As margins shrink, a major Japanese copper smelter will reduce output and capacity.
JX Advanced Metals is likely to cut copper production in fiscal 2025 by tens or thousands of tons compared with previous plans. The company will also unveil a roadmap for reducing smelting capacities by March.
Due to the shortage of concentrate and increasing smelting capacity, Japanese copper smelters have been struggling with tumbling treatments and refining costs (TC/RCs). Some Chinese smelters have agreed to process copper at no cost for Chilean miner Antofagasta.
Hayashi said this week that "in the short-term, we plan on reducing annual electrolytic output by several tens thousands of tons compared to our previous estimate because we cannot purchase concentrates in current conditions."
JX, a major copper smelter in Japan with a production capacity of 450,000 tons per year, warned that possible cuts could be made. Its fiscal period ends in March.
Hayashi, who did not give a scale, said that Hayashi intends to shrink the capacity in order to reduce risk when it comes to concentrate procurement and smelting.
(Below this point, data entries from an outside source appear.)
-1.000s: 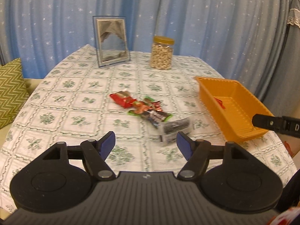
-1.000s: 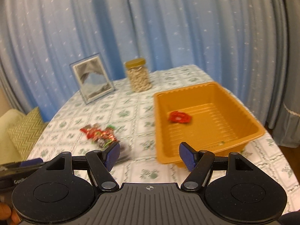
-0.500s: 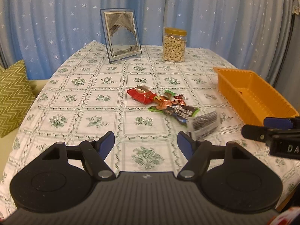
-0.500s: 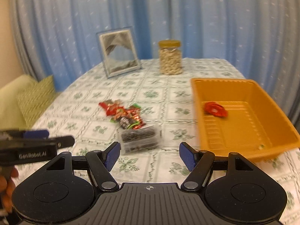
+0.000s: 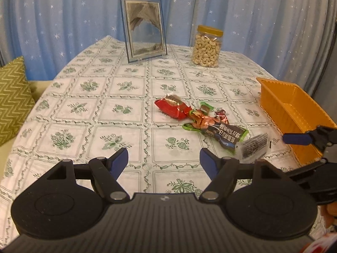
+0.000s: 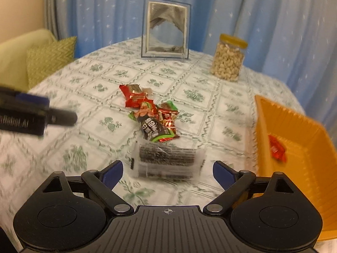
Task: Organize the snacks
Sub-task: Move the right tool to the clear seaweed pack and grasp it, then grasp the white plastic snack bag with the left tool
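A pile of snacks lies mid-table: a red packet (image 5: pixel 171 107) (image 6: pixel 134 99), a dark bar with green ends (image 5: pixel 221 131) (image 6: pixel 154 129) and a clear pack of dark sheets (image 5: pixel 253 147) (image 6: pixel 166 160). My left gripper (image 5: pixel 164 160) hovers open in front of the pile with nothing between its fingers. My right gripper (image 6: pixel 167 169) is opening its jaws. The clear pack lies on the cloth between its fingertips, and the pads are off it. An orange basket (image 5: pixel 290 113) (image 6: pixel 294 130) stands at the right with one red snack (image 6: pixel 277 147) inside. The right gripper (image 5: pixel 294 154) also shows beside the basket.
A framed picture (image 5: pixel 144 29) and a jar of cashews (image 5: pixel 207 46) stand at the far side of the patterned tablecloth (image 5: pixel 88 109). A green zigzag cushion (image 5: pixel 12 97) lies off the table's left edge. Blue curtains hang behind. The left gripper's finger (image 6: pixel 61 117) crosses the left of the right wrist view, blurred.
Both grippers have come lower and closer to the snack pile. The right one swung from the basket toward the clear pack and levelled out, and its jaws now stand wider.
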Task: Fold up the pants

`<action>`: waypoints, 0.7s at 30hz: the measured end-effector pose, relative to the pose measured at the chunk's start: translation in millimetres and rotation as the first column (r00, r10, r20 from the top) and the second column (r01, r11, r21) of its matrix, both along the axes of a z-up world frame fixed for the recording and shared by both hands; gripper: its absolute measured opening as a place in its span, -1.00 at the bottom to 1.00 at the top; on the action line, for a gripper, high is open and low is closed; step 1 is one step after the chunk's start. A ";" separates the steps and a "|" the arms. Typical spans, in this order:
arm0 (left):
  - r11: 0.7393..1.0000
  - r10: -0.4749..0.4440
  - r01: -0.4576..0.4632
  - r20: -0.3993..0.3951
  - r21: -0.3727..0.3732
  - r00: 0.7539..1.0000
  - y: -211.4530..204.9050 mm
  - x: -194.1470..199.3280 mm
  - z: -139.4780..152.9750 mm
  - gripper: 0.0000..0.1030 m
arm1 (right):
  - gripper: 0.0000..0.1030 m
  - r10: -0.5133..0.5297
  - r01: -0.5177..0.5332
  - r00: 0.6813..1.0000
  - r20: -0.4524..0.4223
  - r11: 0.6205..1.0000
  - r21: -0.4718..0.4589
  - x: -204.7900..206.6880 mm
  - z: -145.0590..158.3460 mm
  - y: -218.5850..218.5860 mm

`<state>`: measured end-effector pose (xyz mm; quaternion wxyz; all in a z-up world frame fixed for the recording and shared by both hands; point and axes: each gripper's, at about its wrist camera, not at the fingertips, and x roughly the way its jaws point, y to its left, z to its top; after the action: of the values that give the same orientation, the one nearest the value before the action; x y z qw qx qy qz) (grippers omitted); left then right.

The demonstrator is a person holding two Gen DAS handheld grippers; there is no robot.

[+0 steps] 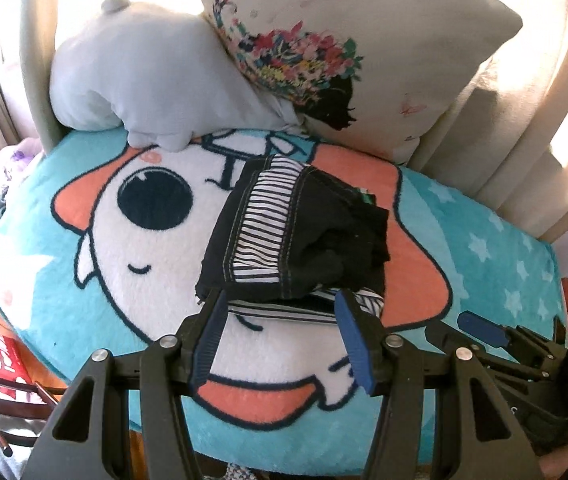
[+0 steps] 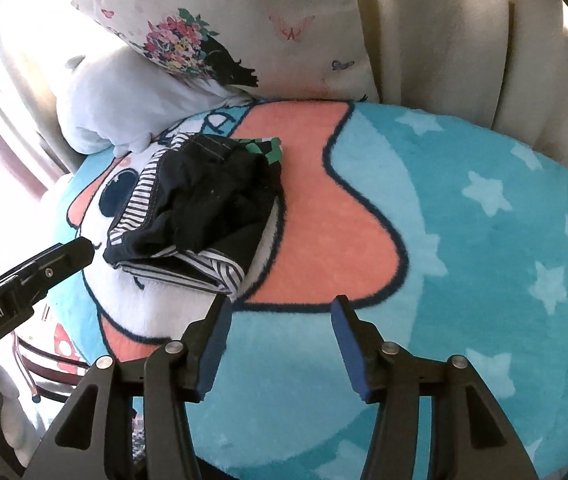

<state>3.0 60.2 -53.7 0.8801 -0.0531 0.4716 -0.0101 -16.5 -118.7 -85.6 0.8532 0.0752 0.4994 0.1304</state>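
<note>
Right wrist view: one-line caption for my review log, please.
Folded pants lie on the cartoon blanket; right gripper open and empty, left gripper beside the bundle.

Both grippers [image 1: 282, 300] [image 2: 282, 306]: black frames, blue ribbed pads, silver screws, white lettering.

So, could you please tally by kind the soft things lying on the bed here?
Pants: 1
Pillows: 2, grey and floral
Blanket: 1
Total: 4
</note>
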 end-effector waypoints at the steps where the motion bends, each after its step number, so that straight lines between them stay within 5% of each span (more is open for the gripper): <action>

JX exports roughly half of its refined copper, mostly to China. However, the demand for this product could fall as more domestic smelters are built. Mitsubishi Materials, a rival company, is also considering reductions.
Hayashi, when asked if a lower output of copper would have an immediate impact on domestic industries, said that there would not be any immediate impact as only half was used in the country. He said that if more capacity is needed, then the government should support it.
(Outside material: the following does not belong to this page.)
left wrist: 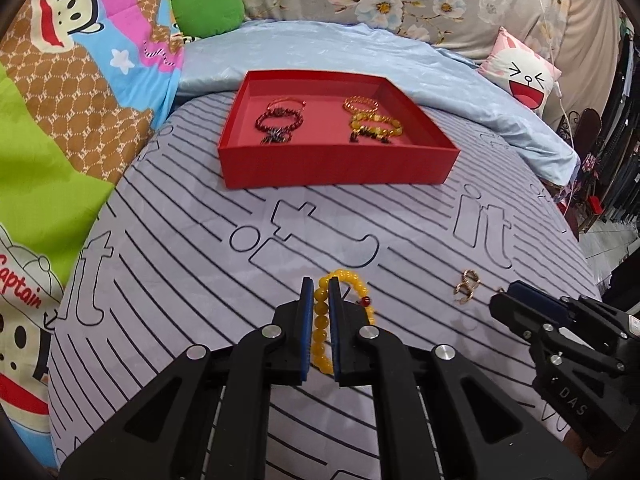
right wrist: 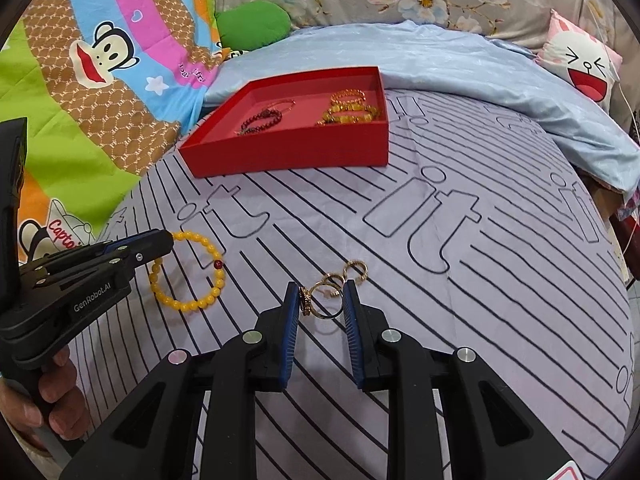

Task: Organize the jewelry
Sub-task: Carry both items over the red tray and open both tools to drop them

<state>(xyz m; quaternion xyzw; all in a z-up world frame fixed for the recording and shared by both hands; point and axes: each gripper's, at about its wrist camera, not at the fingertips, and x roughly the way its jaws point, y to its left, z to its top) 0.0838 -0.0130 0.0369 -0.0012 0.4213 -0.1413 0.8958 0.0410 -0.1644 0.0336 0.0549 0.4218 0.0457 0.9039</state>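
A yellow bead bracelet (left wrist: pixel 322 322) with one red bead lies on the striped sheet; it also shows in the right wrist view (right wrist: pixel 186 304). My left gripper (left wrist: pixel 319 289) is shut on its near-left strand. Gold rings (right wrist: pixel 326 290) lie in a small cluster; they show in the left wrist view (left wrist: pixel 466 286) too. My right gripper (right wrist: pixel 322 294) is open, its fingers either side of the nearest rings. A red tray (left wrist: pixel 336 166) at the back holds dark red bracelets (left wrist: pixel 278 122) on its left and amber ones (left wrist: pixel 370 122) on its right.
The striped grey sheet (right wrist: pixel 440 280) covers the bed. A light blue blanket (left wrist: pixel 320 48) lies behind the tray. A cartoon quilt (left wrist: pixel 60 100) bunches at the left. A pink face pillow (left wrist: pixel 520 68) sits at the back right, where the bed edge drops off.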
Hayashi said that despite the cuts, smelting is still essential to recover rare metals such as tantalum. This metal is critical for semiconductor materials and a key business growth.
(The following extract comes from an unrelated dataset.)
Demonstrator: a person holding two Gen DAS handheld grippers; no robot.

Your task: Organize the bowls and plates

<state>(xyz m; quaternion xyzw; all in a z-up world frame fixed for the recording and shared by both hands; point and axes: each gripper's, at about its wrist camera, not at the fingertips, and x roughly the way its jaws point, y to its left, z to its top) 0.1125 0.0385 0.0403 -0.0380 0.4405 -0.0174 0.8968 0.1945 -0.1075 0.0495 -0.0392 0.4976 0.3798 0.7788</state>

He said, "We are reviewing optimal scales from different perspectives including the use recycling materials."
Sources in the industry said that mid-year negotiations between Japanese smelters, and global miners, broke down without a TC/RC agreement, forcing firms not to fulfill their contractual term supplies.
Hayashi said that some miners were willing to negotiate with Japanese companies different terms from those of the Chinese benchmark agreements to sustain the fourth largest smelting industry in the world.
JX has accelerated its shift away from mining and melting towards semiconductor materials. In June, JX announced that it would purchase a stake of the Copi mineral-sands project, which is led by RZ Resources in Australia, in order to secure rare metals for chip materials.
Hayashi stated that the company is actively looking for new projects. He added that its future upstream deals will be much smaller than their previous Chilean copper mine investments, which resulted heavily in impairment losses.
JX has improved investor engagement and streamlined its decision-making since its March listing. Hayashi, the CEO, expressed confidence that it would be able to achieve fiscal 2027 goals including an operating margin between 12% and 17%.
JX wants to double its operating profit by 2040 to 250 billion yen (US$1.7 billion).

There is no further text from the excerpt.